**Your objective**: Reproduce every entry exactly as written.

**Records shown**:
# # # # # # #
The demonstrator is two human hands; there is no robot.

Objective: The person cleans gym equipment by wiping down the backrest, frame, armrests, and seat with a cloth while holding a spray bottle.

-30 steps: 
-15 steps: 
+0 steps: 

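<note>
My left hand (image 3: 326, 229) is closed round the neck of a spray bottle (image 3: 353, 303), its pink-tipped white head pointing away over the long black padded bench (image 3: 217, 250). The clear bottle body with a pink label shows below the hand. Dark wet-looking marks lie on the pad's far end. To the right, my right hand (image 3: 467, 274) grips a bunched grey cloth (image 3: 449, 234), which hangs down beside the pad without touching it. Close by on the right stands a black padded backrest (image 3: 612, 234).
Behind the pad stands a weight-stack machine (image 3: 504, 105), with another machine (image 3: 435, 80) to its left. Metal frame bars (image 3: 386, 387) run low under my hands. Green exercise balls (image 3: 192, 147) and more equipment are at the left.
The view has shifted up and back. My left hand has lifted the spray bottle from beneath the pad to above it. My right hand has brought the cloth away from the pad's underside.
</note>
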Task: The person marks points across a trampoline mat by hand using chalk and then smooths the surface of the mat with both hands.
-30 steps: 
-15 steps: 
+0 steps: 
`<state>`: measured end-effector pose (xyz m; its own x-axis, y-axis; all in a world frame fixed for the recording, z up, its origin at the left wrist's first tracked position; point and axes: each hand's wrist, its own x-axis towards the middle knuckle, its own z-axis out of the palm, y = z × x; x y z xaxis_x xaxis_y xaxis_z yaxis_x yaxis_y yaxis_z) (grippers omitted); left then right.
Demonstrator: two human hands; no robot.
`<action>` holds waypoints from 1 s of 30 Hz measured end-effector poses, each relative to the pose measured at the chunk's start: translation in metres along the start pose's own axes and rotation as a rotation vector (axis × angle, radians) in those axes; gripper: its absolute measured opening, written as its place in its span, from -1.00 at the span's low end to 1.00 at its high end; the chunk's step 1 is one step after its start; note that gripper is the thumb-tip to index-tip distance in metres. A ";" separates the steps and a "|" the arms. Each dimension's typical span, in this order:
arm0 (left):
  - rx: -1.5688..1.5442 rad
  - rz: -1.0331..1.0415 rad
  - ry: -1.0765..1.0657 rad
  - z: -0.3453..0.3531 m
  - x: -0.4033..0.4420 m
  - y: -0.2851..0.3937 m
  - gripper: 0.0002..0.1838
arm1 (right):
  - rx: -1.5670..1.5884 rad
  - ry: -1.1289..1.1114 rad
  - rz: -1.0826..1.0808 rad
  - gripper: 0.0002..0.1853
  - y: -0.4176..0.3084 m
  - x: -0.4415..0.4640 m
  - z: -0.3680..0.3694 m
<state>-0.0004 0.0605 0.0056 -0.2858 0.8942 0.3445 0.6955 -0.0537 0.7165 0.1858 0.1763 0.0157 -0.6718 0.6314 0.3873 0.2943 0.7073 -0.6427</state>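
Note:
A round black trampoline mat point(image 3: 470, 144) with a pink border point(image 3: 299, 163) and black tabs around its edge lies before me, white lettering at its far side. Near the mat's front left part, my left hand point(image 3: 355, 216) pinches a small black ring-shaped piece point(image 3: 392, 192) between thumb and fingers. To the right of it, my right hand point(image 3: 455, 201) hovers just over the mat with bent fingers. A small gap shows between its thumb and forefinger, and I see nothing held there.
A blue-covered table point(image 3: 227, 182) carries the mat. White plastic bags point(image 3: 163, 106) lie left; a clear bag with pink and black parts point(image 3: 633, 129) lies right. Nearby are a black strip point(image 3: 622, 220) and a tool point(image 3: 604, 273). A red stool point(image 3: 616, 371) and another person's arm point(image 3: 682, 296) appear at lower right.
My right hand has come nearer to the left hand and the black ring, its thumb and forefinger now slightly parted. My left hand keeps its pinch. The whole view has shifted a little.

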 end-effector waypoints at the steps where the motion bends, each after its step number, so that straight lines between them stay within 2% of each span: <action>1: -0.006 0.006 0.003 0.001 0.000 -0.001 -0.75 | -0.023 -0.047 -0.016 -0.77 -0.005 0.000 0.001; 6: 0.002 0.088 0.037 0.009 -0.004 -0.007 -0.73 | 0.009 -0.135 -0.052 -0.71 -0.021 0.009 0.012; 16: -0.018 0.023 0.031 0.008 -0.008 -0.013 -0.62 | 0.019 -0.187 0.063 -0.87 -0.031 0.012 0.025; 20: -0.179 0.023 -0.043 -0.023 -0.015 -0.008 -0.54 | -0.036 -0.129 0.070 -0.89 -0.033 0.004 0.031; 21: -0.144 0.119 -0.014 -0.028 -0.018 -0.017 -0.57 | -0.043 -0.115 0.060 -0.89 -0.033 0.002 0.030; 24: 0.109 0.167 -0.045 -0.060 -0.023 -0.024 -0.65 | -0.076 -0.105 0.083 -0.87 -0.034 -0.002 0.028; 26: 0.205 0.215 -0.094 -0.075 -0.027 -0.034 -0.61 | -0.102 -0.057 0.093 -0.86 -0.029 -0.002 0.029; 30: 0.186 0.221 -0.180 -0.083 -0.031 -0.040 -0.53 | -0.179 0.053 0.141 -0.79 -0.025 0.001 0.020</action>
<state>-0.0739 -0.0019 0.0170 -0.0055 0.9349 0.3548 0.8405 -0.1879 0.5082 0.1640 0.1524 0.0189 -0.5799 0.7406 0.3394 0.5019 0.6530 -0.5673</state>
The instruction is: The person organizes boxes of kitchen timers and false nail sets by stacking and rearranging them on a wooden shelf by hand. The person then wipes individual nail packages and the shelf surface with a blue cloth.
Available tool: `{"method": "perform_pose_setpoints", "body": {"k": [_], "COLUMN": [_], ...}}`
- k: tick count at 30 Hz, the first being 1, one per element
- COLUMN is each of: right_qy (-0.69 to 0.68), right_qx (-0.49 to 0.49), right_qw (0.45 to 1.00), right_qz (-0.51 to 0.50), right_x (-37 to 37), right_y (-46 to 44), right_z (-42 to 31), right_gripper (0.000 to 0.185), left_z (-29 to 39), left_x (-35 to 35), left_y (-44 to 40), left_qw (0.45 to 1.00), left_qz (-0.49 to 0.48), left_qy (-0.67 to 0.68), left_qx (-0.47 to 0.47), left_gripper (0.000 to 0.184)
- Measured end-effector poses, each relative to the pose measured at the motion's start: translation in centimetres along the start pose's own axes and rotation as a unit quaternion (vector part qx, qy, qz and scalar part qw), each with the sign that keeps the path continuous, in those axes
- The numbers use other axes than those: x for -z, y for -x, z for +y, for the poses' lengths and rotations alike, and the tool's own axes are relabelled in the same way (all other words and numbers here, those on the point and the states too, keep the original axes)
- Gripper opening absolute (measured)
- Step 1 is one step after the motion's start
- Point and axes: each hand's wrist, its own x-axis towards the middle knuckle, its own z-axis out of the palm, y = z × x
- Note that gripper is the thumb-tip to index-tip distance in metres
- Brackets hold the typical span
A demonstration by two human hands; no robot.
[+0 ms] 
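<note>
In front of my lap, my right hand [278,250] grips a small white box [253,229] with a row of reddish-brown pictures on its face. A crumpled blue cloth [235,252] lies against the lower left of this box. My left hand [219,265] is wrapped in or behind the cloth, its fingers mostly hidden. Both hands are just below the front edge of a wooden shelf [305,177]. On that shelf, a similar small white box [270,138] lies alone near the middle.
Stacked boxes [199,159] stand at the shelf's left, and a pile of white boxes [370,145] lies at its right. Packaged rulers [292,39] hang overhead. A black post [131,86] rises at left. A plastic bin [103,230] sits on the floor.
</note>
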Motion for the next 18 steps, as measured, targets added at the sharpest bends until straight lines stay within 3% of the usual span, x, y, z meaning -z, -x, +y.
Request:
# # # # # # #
**Solution below**:
The demonstrator is two human hands; there is no robot.

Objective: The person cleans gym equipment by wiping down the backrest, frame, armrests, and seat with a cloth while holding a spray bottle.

-30 steps: 
-15 steps: 
+0 steps: 

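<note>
My left hand (image 3: 326, 229) is closed round the neck of a spray bottle (image 3: 353, 303), its pink-tipped white head pointing away over the long black padded bench (image 3: 217, 250). The clear bottle body with a pink label shows below the hand. Dark wet-looking marks lie on the pad's far end. To the right, my right hand (image 3: 467, 274) grips a bunched grey cloth (image 3: 449, 234), which hangs down beside the pad without touching it. Close by on the right stands a black padded backrest (image 3: 612, 234).
Behind the pad stands a weight-stack machine (image 3: 504, 105), with another machine (image 3: 435, 80) to its left. Metal frame bars (image 3: 386, 387) run low under my hands. Green exercise balls (image 3: 192, 147) and more equipment are at the left.
The view has shifted up and back. My left hand has lifted the spray bottle from beneath the pad to above it. My right hand has brought the cloth away from the pad's underside.
</note>
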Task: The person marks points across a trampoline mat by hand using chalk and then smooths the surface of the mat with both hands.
-30 steps: 
-15 steps: 
+0 steps: 
`<state>`: measured end-effector pose (xyz m; its own x-axis, y-axis; all in a world frame fixed for the recording, z up, its origin at the left wrist's first tracked position; point and axes: each hand's wrist, its own x-axis towards the middle knuckle, its own z-axis out of the palm, y = z × x; x y z xaxis_x xaxis_y xaxis_z yaxis_x yaxis_y yaxis_z) (grippers omitted); left then right.
Demonstrator: two human hands; no robot.
`<action>` holds waypoints from 1 s of 30 Hz measured end-effector poses, each relative to the pose measured at the chunk's start: translation in metres along the start pose's own axes and rotation as a rotation vector (axis × angle, radians) in those axes; gripper: its absolute measured opening, written as its place in its span, from -1.00 at the span's low end to 1.00 at its high end; the chunk's step 1 is one step after its start; note that gripper is the thumb-tip to index-tip distance in metres. A ";" separates the steps and a "|" the arms. Each dimension's typical span, in this order:
arm0 (left):
  - rx: -1.5688..1.5442 rad
  - rz: -1.0331..1.0415 rad
  - ry: -1.0765..1.0657 rad
  - z: -0.3453..0.3531 m
  - x: -0.4033..0.4420 m
  - y: -0.2851..0.3937 m
  - gripper: 0.0002..0.1838
arm1 (right):
  - rx: -1.5670..1.5884 rad
  - ry: -1.1289..1.1114 rad
  - rz: -1.0826..1.0808 rad
  - gripper: 0.0002..0.1853
  - y: -0.4176..0.3084 m
  - x: -0.4415..0.4640 m
  - z: -0.3680..0.3694 m
<state>-0.0004 0.0605 0.0056 -0.2858 0.8942 0.3445 0.6955 -0.0537 0.7165 0.1858 0.1763 0.0157 -0.6718 0.6314 0.3873 0.2943 0.7073 -0.6427</state>
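Note:
A round black trampoline mat point(image 3: 470, 144) with a pink border point(image 3: 299, 163) and black tabs around its edge lies before me, white lettering at its far side. Near the mat's front left part, my left hand point(image 3: 355, 216) pinches a small black ring-shaped piece point(image 3: 392, 192) between thumb and fingers. To the right of it, my right hand point(image 3: 455, 201) hovers just over the mat with bent fingers. A small gap shows between its thumb and forefinger, and I see nothing held there.
A blue-covered table point(image 3: 227, 182) carries the mat. White plastic bags point(image 3: 163, 106) lie left; a clear bag with pink and black parts point(image 3: 633, 129) lies right. Nearby are a black strip point(image 3: 622, 220) and a tool point(image 3: 604, 273). A red stool point(image 3: 616, 371) and another person's arm point(image 3: 682, 296) appear at lower right.
My right hand has come nearer to the left hand and the black ring, its thumb and forefinger now slightly parted. My left hand keeps its pinch. The whole view has shifted a little.
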
 end-effector waypoints at the steps where the motion bends, each after its step number, so that straight lines between them stay within 2% of each span: <action>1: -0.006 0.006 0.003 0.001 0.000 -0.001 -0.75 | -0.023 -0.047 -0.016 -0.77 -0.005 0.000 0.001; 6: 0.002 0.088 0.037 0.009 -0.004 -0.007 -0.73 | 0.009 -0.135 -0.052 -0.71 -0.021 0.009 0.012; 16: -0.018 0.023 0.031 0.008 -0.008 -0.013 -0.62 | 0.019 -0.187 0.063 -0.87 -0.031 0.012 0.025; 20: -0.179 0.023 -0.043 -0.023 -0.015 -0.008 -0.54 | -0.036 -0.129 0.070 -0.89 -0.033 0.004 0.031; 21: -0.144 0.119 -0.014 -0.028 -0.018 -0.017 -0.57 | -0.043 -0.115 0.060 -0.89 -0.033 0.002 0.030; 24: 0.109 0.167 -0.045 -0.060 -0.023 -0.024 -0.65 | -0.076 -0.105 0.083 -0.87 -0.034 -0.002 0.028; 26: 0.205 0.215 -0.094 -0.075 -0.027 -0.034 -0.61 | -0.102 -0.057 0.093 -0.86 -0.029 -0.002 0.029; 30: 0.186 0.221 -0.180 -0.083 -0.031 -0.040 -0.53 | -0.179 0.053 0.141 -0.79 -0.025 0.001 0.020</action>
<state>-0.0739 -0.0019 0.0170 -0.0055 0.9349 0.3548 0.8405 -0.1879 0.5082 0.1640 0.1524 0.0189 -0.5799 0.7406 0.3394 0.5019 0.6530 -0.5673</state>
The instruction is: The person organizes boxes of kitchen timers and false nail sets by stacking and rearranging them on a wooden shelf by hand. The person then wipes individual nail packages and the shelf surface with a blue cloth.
Available tool: `{"method": "perform_pose_setpoints", "body": {"k": [_], "COLUMN": [_], ...}}`
- k: tick count at 30 Hz, the first being 1, one per element
- COLUMN is each of: right_qy (-0.69 to 0.68), right_qx (-0.49 to 0.49), right_qw (0.45 to 1.00), right_qz (-0.51 to 0.50), right_x (-37 to 37), right_y (-46 to 44), right_z (-42 to 31), right_gripper (0.000 to 0.185), left_z (-29 to 39), left_x (-35 to 35), left_y (-44 to 40), left_qw (0.45 to 1.00), left_qz (-0.49 to 0.48), left_qy (-0.67 to 0.68), left_qx (-0.47 to 0.47), left_gripper (0.000 to 0.184)
- Measured end-effector poses, each relative to the pose measured at the motion's start: translation in centimetres along the start pose's own axes and rotation as a unit quaternion (vector part qx, qy, qz and scalar part qw), each with the sign that keeps the path continuous, in those axes
- The numbers use other axes than those: x for -z, y for -x, z for +y, for the poses' lengths and rotations alike, and the tool's own axes are relabelled in the same way (all other words and numbers here, those on the point and the states too, keep the original axes)
- Gripper opening absolute (measured)
- Step 1 is one step after the motion's start
- Point and axes: each hand's wrist, its own x-axis towards the middle knuckle, its own z-axis out of the palm, y = z × x
- Note that gripper is the thumb-tip to index-tip distance in metres
- Brackets hold the typical span
A demonstration by two human hands; no robot.
[+0 ms] 
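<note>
In front of my lap, my right hand [278,250] grips a small white box [253,229] with a row of reddish-brown pictures on its face. A crumpled blue cloth [235,252] lies against the lower left of this box. My left hand [219,265] is wrapped in or behind the cloth, its fingers mostly hidden. Both hands are just below the front edge of a wooden shelf [305,177]. On that shelf, a similar small white box [270,138] lies alone near the middle.
Stacked boxes [199,159] stand at the shelf's left, and a pile of white boxes [370,145] lies at its right. Packaged rulers [292,39] hang overhead. A black post [131,86] rises at left. A plastic bin [103,230] sits on the floor.
</note>
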Motion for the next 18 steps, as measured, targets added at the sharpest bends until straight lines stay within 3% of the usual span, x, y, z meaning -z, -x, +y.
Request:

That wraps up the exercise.